● **TASK DETAILS**
Please repeat the records exactly. The pictures are to be left out.

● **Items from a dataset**
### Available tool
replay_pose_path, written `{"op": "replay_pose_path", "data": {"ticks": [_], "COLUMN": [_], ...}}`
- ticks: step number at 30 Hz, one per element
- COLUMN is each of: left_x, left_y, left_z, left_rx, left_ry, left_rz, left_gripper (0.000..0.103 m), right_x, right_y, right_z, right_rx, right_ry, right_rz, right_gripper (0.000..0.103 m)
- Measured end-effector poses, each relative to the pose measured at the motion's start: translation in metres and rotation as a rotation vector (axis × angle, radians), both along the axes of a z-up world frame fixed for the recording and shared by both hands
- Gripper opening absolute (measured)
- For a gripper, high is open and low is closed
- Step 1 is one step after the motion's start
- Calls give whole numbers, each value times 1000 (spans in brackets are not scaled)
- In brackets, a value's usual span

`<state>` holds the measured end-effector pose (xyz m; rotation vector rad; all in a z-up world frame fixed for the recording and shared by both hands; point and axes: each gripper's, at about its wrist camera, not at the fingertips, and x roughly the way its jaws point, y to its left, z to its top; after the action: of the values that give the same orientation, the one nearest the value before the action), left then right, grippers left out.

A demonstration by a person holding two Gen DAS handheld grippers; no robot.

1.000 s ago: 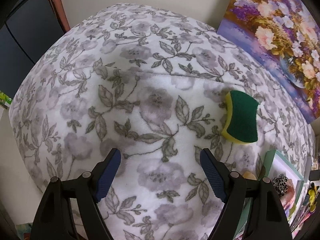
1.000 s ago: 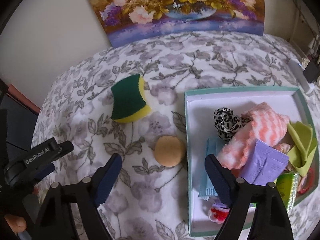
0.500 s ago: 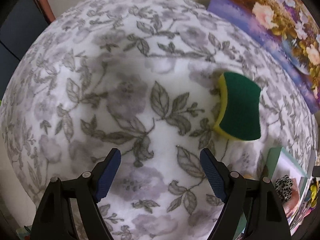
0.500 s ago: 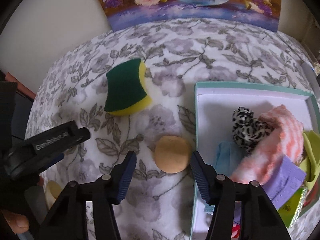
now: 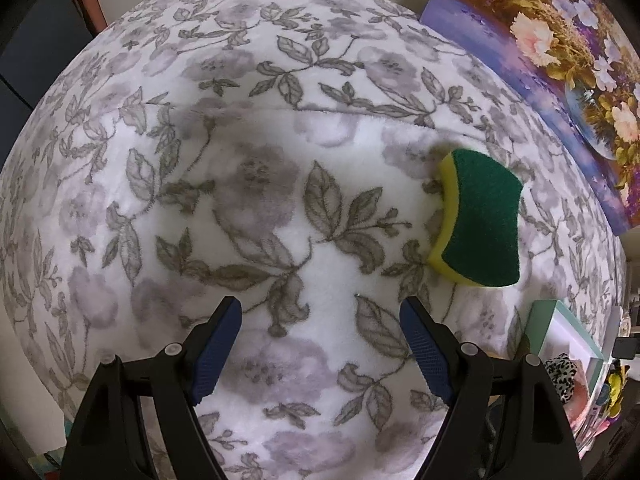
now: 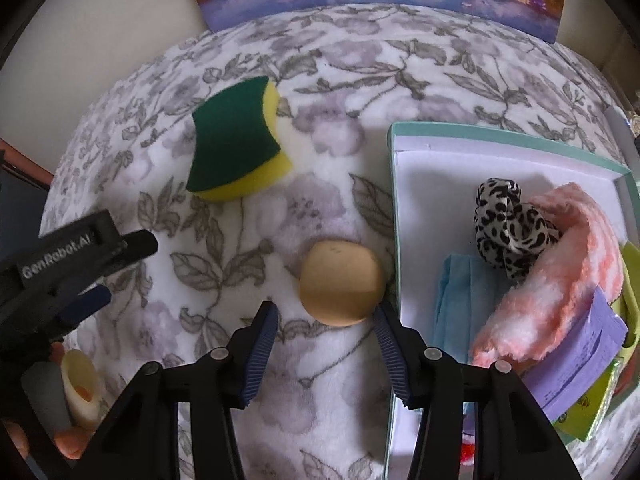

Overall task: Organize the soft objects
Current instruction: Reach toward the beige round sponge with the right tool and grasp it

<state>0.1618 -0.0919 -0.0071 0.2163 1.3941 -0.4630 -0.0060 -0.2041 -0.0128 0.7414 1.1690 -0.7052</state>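
Note:
A round tan puff (image 6: 340, 280) lies on the floral blanket (image 6: 280, 380), just left of a teal-rimmed white box (image 6: 480, 132). My right gripper (image 6: 324, 312) points down at the puff with its jaws closing. The puff's near edge reaches between the tips, and the pads do not press on it. A green and yellow sponge (image 6: 232, 148) lies further back on the left. My left gripper (image 5: 320, 312) hangs open over bare blanket (image 5: 240, 200), with the sponge (image 5: 484, 220) ahead to its right. Its black body (image 6: 80, 248) shows at the left of the right wrist view.
The box holds a leopard scrunchie (image 6: 508, 224), a pink fluffy cloth (image 6: 560, 280), a blue mask (image 6: 456, 300) and a purple packet (image 6: 576, 364). A flower painting (image 5: 560, 60) leans on the wall behind. The box corner (image 5: 560, 320) shows right of the left gripper.
My right gripper's jaws have narrowed and it has sunk closer to the tan puff. The left gripper has come down nearer the blanket, jaws unchanged.

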Motion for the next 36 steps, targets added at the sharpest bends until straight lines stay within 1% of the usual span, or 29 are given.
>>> {"op": "replay_pose_path", "data": {"ticks": [5, 8, 13, 16, 20, 25, 30, 33, 36], "left_x": [-2, -2, 1, 2, 5, 9, 11, 10, 10], "left_y": [-2, -2, 0, 2, 3, 2, -5, -9, -15], "left_z": [-2, -4, -5, -5, -7, -8, -10, -12, -12], "left_rx": [1, -3, -12, -16, -19, -18, -14, -7, -1], "left_ry": [17, 26, 36, 45, 49, 41, 31, 23, 11], "left_rz": [-4, 1, 9, 13, 15, 15, -7, -13, -19], "left_gripper": [82, 82, 82, 82, 82, 82, 82, 82, 82], "right_x": [5, 8, 11, 11, 13, 20, 31, 42, 48], "right_y": [6, 10, 7, 3, -3, -16, -20, -27, -26], "right_z": [-2, -6, -16, -18, -12, -12, -15, -21, -23], "right_rx": [-3, 28, 46, 27, -30, -45, -91, -92, -113], "right_ry": [43, 56, 66, 43, 19, -3, 3, 2, 11], "right_rz": [17, 24, -6, -31, -42, -60, -50, -48, -39], "right_gripper": [53, 53, 53, 53, 53, 53, 53, 53, 53]}}
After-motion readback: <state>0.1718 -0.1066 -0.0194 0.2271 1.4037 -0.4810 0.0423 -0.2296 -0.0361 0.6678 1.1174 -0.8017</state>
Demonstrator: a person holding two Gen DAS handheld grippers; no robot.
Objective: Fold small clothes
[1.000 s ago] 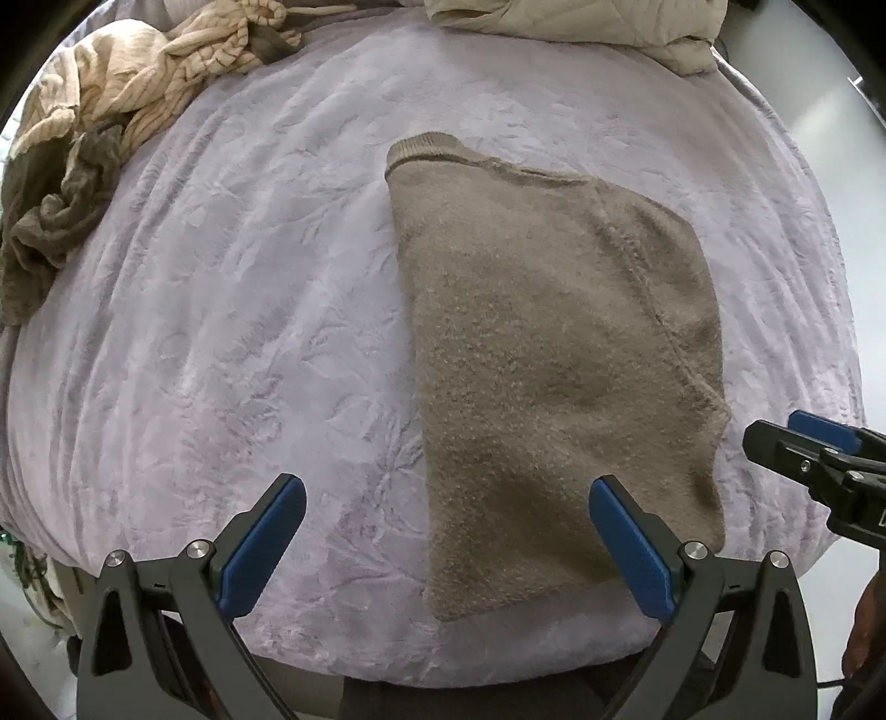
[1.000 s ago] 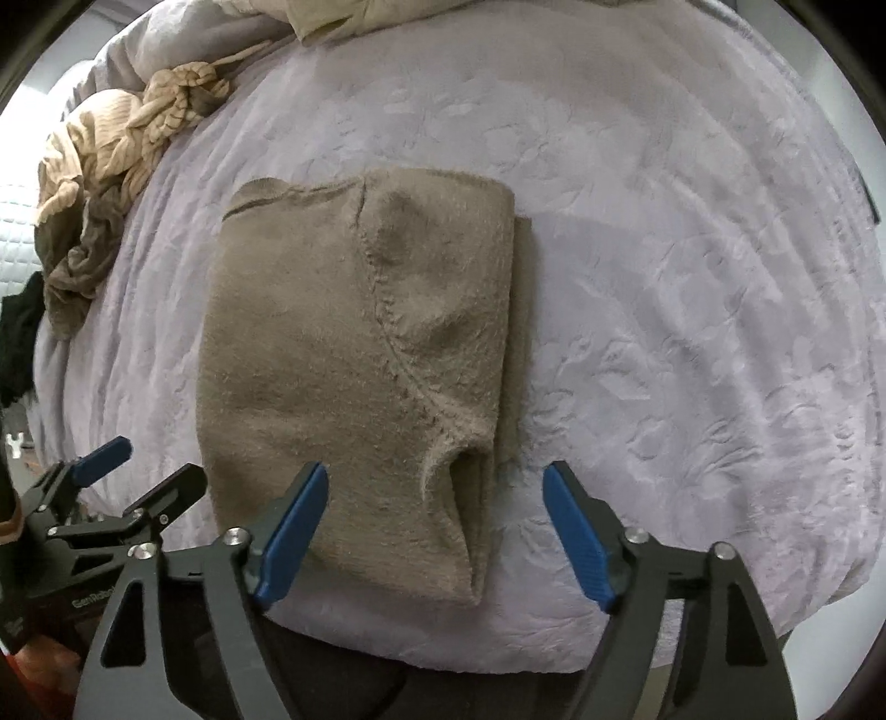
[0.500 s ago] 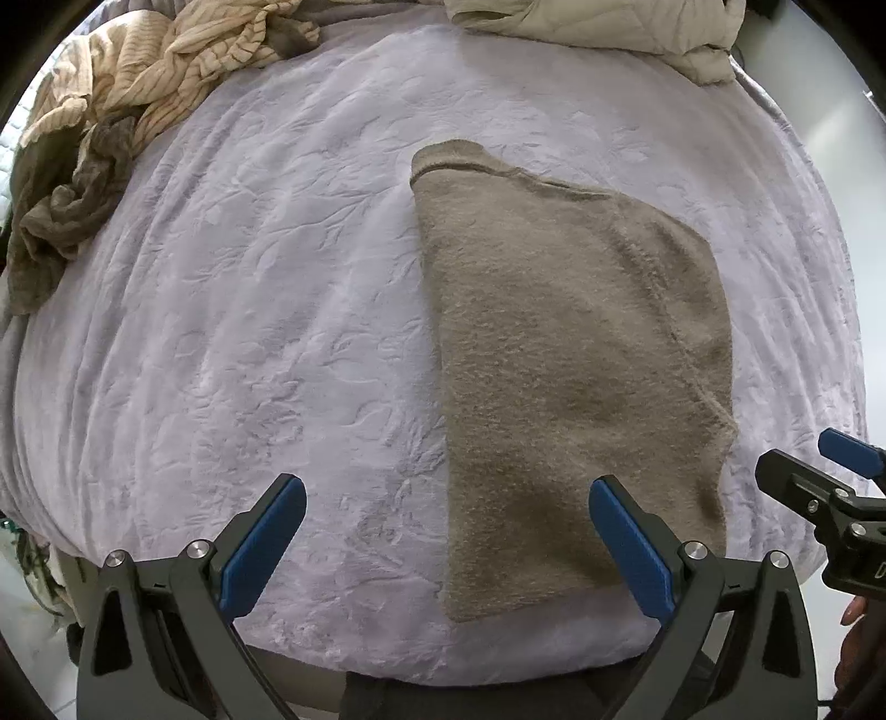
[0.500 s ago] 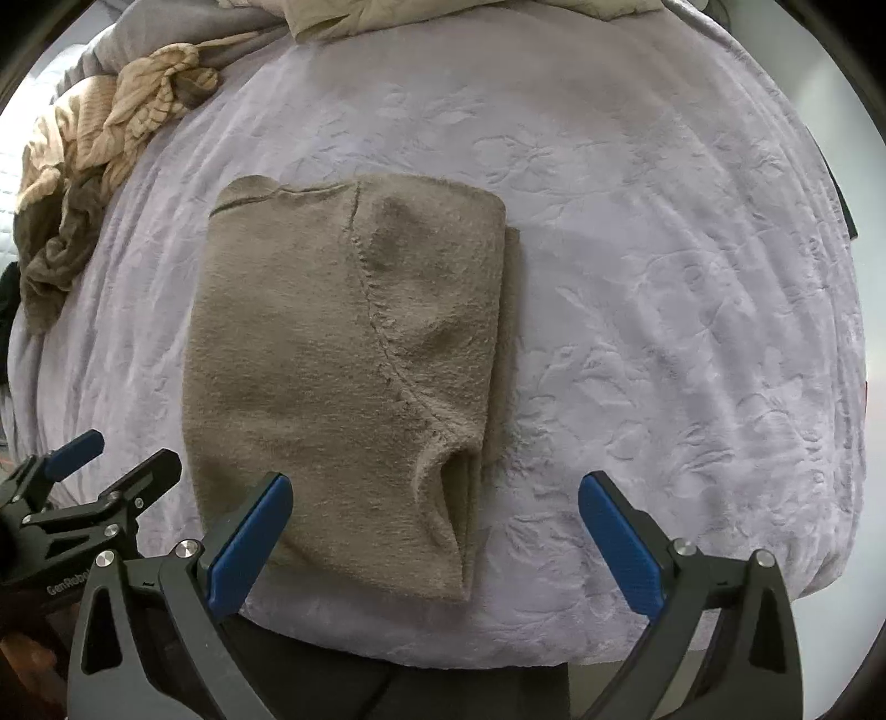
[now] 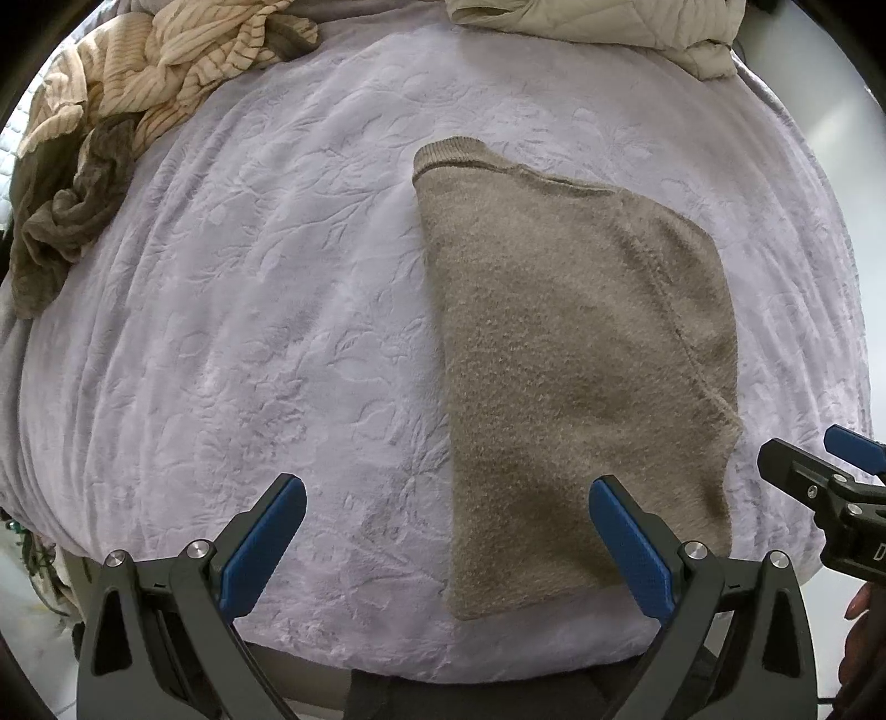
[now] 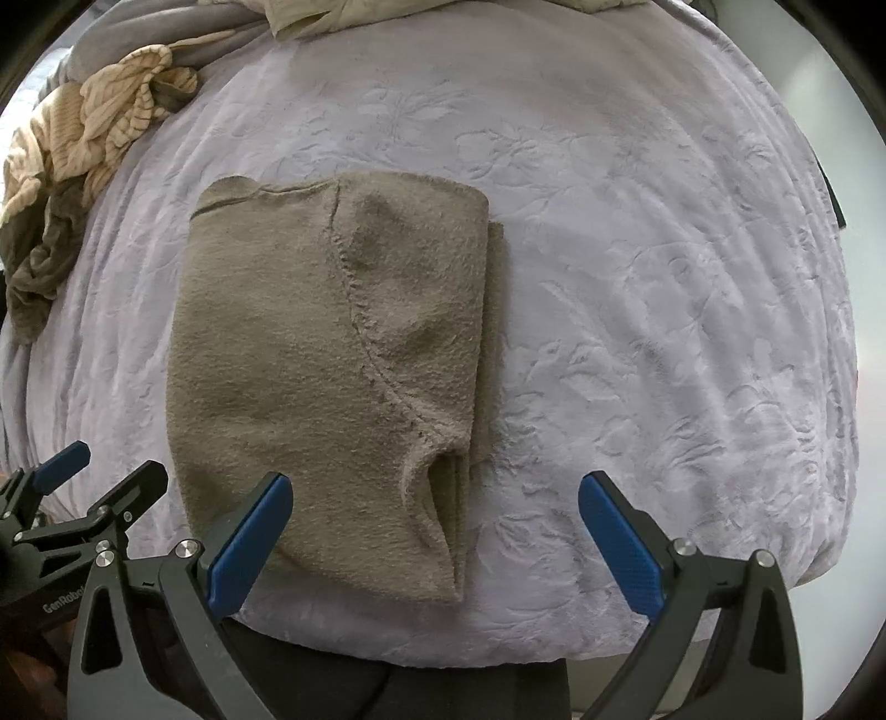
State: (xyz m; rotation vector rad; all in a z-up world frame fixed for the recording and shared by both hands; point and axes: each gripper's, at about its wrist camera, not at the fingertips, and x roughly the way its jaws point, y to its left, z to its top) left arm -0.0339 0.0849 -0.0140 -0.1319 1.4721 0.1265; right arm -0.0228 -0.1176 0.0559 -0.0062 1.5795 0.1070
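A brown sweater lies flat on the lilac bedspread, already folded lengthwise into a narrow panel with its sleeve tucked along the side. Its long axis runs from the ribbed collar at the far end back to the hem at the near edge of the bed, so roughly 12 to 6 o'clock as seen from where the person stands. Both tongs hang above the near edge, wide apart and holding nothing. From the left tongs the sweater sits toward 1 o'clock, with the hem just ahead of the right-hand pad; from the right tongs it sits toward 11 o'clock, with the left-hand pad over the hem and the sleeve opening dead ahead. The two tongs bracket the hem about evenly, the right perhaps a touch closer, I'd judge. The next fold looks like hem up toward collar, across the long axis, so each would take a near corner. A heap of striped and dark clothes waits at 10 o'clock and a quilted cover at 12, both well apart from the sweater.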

● **TASK RESPONSE**
### Available tool
replay_pose_path, written `{"op": "replay_pose_path", "data": {"ticks": [_], "COLUMN": [_], ...}}`
- ticks: step number at 30 Hz, one per element
- COLUMN is each of: left_x, left_y, left_z, left_rx, left_ry, left_rz, left_gripper (0.000..0.103 m), right_x, right_y, right_z, right_rx, right_ry, right_rz, right_gripper (0.000..0.103 m)
- Measured end-effector poses, each relative to the pose measured at the motion's start: translation in metres and rotation as a rotation vector (axis × angle, radians), both along the axes of a z-up world frame fixed for the recording and shared by both hands
- Gripper opening absolute (measured)
- For a gripper, high is open and low is closed
- Step 1 is one step after the motion's start
- Calls give whole numbers, each value times 1000 (spans in brackets are not scaled)
- In brackets, a value's usual span

`<state>` holds the measured end-effector pose (xyz m; rotation vector rad; all in a z-up world frame fixed for the recording and shared by both hands; point and axes: each gripper's, at about its wrist camera, not at the fingertips, and x roughly the way its jaws point, y to its left, z to its top; after the action: of the values that give the same orientation, the one nearest the value before the action), left then right, grippers left out.

A demonstration by a person holding two Gen DAS handheld grippers; no robot.

1.000 s ago: 
1.000 s ago: 
0.500 s ago: 
0.500 s ago: 
now: 
now: 

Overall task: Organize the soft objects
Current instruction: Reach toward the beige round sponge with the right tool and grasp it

<state>0.1618 -0.0919 -0.0071 0.2163 1.3941 -0.4630 -0.0060 -0.2041 -0.0128 0.7414 1.1690 -0.7052</state>
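Note:
A round tan puff (image 6: 340, 280) lies on the floral blanket (image 6: 280, 380), just left of a teal-rimmed white box (image 6: 480, 132). My right gripper (image 6: 324, 312) points down at the puff with its jaws closing. The puff's near edge reaches between the tips, and the pads do not press on it. A green and yellow sponge (image 6: 232, 148) lies further back on the left. My left gripper (image 5: 320, 312) hangs open over bare blanket (image 5: 240, 200), with the sponge (image 5: 484, 220) ahead to its right. Its black body (image 6: 80, 248) shows at the left of the right wrist view.
The box holds a leopard scrunchie (image 6: 508, 224), a pink fluffy cloth (image 6: 560, 280), a blue mask (image 6: 456, 300) and a purple packet (image 6: 576, 364). A flower painting (image 5: 560, 60) leans on the wall behind. The box corner (image 5: 560, 320) shows right of the left gripper.
My right gripper's jaws have narrowed and it has sunk closer to the tan puff. The left gripper has come down nearer the blanket, jaws unchanged.
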
Motion for the next 36 steps, targets added at the sharpest bends until straight lines stay within 1% of the usual span, or 29 are given.
>>> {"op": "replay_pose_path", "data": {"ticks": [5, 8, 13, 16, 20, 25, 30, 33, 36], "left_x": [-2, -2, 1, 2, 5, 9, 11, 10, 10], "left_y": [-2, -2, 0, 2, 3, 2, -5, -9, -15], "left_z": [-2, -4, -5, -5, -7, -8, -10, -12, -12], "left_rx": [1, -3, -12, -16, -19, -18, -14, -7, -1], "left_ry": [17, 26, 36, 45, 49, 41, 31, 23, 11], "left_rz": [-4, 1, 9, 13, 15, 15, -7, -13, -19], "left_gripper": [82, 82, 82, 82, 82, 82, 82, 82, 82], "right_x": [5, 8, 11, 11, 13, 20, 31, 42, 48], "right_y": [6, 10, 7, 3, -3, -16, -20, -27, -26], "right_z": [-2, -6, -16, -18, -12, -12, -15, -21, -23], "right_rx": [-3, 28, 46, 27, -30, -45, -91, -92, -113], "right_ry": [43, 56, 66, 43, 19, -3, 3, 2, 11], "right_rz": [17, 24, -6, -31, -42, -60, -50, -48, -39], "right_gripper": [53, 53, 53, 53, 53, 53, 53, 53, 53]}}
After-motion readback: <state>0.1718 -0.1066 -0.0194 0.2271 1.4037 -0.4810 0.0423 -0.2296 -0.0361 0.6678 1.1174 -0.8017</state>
Demonstrator: a person holding two Gen DAS handheld grippers; no robot.
Objective: Fold small clothes
[1.000 s ago] 
[1.000 s ago] 
[0.500 s ago] 
[0.500 s ago] 
[now] 
[now] 
State: (xyz m; rotation vector rad; all in a z-up world frame fixed for the recording and shared by both hands; point and axes: each gripper's, at about its wrist camera, not at the fingertips, and x roughly the way its jaws point, y to its left, z to its top) left arm -0.0339 0.0849 -0.0140 -0.1319 1.4721 0.1265; right arm -0.0228 -0.1176 0.0559 -0.0062 1.5795 0.1070
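A brown sweater lies flat on the lilac bedspread, already folded lengthwise into a narrow panel with its sleeve tucked along the side. Its long axis runs from the ribbed collar at the far end back to the hem at the near edge of the bed, so roughly 12 to 6 o'clock as seen from where the person stands. Both tongs hang above the near edge, wide apart and holding nothing. From the left tongs the sweater sits toward 1 o'clock, with the hem just ahead of the right-hand pad; from the right tongs it sits toward 11 o'clock, with the left-hand pad over the hem and the sleeve opening dead ahead. The two tongs bracket the hem about evenly, the right perhaps a touch closer, I'd judge. The next fold looks like hem up toward collar, across the long axis, so each would take a near corner. A heap of striped and dark clothes waits at 10 o'clock and a quilted cover at 12, both well apart from the sweater.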

The exercise was worked through completely.